To sustain their campaign, “the group has an unknown number of active civilian supporters alleged to engage in recruiting, training and other non-combat activities, as well as an unascertained number of local-regional sympathisers,” regional expert Mark Turner wrote. For now, the group is believed to have thousands of local sympathisers who will help them elude authorities.
Worse, there are many allegations that Abu Sayyaf has links within the Armed Forces of the Philippines (AFP). Takking advantage of this, the group has allegedly been using ransoms to bribe police and military offices to assist them in escaping. “Historically, Abu Sayyaf group and their acts have always been supported by the Armed Forces of the Philippines and the US government, both had a hand in the creation of the said group,” said Cristina Palabay, an internationally renowned human rights activist in the Philippines.
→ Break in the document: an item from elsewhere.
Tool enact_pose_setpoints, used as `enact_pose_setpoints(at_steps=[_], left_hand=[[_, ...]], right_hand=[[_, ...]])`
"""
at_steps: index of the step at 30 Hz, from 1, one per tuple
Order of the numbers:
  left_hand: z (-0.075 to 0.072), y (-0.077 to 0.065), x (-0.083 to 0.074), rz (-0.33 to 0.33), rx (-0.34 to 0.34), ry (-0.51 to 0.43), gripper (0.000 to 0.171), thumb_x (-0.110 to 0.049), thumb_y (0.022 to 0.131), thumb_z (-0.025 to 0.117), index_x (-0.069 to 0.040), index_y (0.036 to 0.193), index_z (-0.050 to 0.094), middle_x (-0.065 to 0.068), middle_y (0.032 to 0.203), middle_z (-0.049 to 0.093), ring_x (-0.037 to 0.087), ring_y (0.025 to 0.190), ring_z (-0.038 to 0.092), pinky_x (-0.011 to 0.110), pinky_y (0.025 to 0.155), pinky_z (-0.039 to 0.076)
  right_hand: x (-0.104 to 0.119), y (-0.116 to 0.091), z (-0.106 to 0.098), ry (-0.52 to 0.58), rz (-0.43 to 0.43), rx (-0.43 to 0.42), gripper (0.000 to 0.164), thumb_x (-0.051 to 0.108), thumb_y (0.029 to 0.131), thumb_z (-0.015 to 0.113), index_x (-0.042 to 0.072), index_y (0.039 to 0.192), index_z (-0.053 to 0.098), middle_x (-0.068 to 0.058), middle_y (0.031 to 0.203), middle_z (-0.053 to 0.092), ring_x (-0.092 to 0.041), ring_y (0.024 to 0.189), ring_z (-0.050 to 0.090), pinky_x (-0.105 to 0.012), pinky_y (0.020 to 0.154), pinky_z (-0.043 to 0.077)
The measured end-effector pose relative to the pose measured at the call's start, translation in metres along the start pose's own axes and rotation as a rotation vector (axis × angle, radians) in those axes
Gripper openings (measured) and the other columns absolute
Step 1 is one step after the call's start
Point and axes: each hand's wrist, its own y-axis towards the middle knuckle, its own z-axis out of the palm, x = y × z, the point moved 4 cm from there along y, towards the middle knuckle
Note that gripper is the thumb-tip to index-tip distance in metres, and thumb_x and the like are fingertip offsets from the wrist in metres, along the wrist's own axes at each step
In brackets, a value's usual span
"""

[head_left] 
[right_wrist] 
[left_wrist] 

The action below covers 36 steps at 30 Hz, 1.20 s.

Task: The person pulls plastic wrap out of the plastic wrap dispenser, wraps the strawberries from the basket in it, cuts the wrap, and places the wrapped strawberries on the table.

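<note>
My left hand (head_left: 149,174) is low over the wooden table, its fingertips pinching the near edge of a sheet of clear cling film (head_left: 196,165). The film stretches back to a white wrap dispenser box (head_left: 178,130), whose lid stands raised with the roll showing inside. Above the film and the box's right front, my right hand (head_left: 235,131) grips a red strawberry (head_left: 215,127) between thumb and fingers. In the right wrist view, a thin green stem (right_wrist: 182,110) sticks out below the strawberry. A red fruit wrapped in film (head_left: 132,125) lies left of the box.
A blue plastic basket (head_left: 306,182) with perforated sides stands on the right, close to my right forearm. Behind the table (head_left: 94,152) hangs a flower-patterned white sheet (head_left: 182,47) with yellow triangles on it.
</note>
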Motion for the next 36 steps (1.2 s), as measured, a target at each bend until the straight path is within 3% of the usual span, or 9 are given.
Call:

In a country where more than 1,000 left-wing politicians, activists, journalists and human rights advocates died because of state-sanctioned extra judicial killings since the early 2000s, violence comes as no surprise. But the “lawless violence” of the last few months is seen through the lens of piles of suspected drug users killed in Duterte’s anti-drug campaign. But at the end of the day, is there any difference between innocent deaths in the drug war and the deadly blast? When is large-scale murder ever justified?
The choice of Davao as the area of the latest bombing is no accident. And it should be a reminder that there will be no “happy place” for Filipinos. (which Duterte has considered Davao) as long as these types of aggressive campaigns continue. While the new president has been busy suppressing his people; has he left the government nowhere near prepared go fight the enemy within?